▶ AIM OF THE EXERCISE
Leave out every picture, then transcribe the rest of the listing exactly.

─── SOURCE DATA

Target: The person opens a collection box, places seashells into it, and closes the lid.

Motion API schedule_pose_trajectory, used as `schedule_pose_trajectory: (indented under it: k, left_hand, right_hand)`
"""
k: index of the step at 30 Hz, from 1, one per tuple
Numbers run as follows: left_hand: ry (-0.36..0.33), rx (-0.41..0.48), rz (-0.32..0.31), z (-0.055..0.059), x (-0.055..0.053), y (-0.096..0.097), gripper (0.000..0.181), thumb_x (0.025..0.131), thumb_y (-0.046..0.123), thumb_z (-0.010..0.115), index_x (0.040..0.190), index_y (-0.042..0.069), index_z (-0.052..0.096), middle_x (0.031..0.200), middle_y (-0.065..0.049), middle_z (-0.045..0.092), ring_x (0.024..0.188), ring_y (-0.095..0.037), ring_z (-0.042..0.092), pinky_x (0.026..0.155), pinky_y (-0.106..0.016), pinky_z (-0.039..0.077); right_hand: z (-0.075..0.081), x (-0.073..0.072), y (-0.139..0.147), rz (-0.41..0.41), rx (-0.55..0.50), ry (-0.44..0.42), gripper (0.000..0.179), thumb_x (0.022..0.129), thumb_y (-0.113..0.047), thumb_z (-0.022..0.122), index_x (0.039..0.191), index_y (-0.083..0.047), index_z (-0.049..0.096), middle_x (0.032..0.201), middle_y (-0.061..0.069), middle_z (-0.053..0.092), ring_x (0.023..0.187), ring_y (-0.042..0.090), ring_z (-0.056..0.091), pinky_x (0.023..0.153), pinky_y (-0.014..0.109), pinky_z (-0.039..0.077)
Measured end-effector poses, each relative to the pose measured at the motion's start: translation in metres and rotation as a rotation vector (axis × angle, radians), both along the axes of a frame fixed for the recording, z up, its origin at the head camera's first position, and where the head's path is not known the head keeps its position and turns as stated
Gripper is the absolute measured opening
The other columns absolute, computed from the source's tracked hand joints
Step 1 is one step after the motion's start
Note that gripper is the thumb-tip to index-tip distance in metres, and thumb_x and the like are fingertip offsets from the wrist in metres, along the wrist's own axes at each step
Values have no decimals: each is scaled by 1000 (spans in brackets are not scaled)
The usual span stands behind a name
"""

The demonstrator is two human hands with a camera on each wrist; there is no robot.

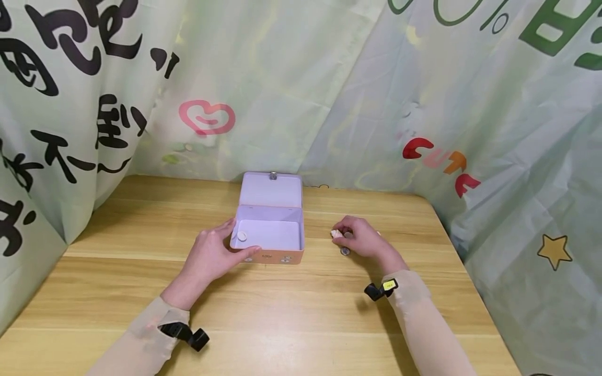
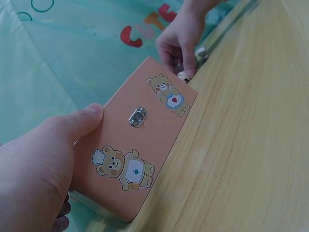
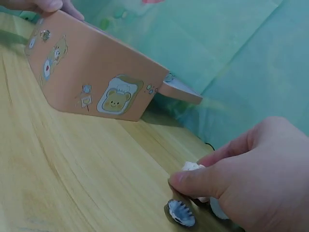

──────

▶ RESPONSE AREA
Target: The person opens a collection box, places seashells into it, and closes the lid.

Motion API schedule_pose_trajectory, used as `schedule_pose_trajectory: (indented under it: k, left_hand, right_hand)`
"""
k: index of the step at 30 Hz, from 1, one per tuple
Numbers run as follows: left_hand: ry (-0.36..0.33), rx (-0.41..0.48), rz (-0.32..0.31), z (-0.055..0.059), x (-0.055..0.053), y (-0.096..0.097), gripper (0.000..0.181), thumb_x (0.025..0.131), thumb_y (-0.046..0.123), thumb_z (-0.010..0.115), index_x (0.040..0.190), index_y (-0.042..0.069), index_z (-0.052..0.096), middle_x (0.031..0.200), middle_y (-0.065..0.049), middle_z (-0.045..0.092), ring_x (0.024..0.188), ring_y (-0.095..0.037), ring_z (-0.042..0.092), pinky_x (0.026..0.155), pinky_y (-0.106..0.016), pinky_z (-0.039..0.077); right_hand: z (-0.075..0.081), x (-0.073..0.072), y (-0.139..0.147), rz (-0.41..0.41), rx (-0.55..0.50), ry (-0.44..0.42), gripper (0.000..0.179), thumb_x (0.022..0.129), thumb_y (-0.113..0.047), thumb_z (-0.022..0.122), index_x (0.039..0.191), index_y (-0.083..0.047), index_z (-0.049..0.096), middle_x (0.032..0.201), middle_y (-0.061..0.069), middle_z (-0.053..0.092), ring_x (0.023..0.187), ring_y (-0.042..0.090), ring_z (-0.056..0.091), pinky_x (0.023..0.153), pinky_y (-0.014..0.109), pinky_z (-0.039..0.077)
Measured end-effector poses, each relative to the pose measured at the motion's start: translation in metres and rotation as a rotation vector (axis × angle, radians), both along the axes of a frame fixed for the recording, z up, its origin at the head camera's first position, and where the head's path is not known the head keeps its position and turns as stated
Gripper is the absolute measured opening
The other columns absolute, computed from the source's tracked hand joints
Step 1 is one step after the motion's start
Note that gripper is the thumb-tip to index-tip distance in metres, and thumb_x and the like are fingertip offsets from the wrist in metres, along the wrist's own axes at each step
Values have no decimals: each is scaled by 1000 (spans in brackets are not scaled)
The usual span stands behind a name
"""

The demonstrator is two human hands with a camera on each wrist; there is no robot.

This answer has no further content.